_TRY IT_
When you reach the line with "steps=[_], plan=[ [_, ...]" in the listing below, transcribe it and each line after it up to and including the line with "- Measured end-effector", exactly and with nothing else.

Start of RECORDS FOR THIS EXERCISE

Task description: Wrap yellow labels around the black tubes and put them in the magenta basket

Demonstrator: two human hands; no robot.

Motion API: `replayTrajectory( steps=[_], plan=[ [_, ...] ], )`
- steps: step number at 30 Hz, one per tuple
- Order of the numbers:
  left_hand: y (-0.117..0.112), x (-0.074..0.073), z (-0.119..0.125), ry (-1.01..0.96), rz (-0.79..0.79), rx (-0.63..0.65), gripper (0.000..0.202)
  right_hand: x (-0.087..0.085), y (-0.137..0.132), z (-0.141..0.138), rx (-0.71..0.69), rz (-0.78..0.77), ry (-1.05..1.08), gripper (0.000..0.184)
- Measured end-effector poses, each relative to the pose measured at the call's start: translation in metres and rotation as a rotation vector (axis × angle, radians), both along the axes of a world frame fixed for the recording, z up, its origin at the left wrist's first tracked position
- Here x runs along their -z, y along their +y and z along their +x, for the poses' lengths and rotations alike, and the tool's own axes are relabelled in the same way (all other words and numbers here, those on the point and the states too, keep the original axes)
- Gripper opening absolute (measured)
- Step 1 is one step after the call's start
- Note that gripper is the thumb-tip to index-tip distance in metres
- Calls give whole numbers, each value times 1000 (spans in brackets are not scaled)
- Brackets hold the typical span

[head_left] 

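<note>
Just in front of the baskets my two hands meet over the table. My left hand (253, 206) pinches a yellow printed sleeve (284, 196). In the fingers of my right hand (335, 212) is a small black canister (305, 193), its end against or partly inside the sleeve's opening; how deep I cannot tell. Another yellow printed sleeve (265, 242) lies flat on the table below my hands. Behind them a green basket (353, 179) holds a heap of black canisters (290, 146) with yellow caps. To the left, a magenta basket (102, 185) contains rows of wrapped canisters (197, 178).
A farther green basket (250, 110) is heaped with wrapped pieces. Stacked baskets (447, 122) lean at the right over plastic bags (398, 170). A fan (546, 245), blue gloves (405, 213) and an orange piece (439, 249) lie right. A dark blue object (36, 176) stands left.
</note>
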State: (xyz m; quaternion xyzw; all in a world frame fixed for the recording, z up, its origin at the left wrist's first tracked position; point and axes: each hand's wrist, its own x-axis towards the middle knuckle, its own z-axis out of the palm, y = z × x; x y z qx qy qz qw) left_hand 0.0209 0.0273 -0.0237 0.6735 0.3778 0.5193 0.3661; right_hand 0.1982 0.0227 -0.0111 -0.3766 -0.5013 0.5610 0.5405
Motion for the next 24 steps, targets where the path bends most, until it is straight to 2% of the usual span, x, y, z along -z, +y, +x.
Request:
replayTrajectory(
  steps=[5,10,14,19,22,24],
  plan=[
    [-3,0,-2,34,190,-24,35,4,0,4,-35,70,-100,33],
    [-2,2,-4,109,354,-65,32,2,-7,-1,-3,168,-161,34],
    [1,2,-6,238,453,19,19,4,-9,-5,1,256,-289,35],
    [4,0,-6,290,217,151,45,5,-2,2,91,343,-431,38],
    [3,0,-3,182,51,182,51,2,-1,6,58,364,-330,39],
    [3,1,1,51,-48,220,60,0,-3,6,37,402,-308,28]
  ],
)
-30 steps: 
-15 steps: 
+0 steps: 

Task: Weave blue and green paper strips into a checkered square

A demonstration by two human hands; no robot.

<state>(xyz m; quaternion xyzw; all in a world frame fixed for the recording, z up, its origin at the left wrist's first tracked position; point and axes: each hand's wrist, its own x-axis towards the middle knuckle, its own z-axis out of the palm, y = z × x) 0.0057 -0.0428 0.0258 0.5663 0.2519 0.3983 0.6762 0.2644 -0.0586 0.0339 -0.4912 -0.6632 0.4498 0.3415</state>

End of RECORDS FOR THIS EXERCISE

_OUTPUT OF THE TASK_
Motion API: `replayTrajectory( steps=[_], plan=[ [_, ...] ], )`
- steps: step number at 30 Hz, one per tuple
- Order of the numbers:
  left_hand: y (-0.117..0.112), x (-0.074..0.073), z (-0.119..0.125), ry (-1.01..0.96), rz (-0.79..0.79), rx (-0.63..0.65), gripper (0.000..0.202)
  right_hand: x (-0.087..0.085), y (-0.137..0.132), z (-0.141..0.138), rx (-0.71..0.69), rz (-0.78..0.77), ry (-1.05..1.08), gripper (0.000..0.184)
- Measured end-effector poses, each relative to the pose measured at the call's start: translation in metres and rotation as a rotation vector (axis × angle, radians), both along the axes of a world frame fixed for the recording, z up, its origin at the left wrist's first tracked position

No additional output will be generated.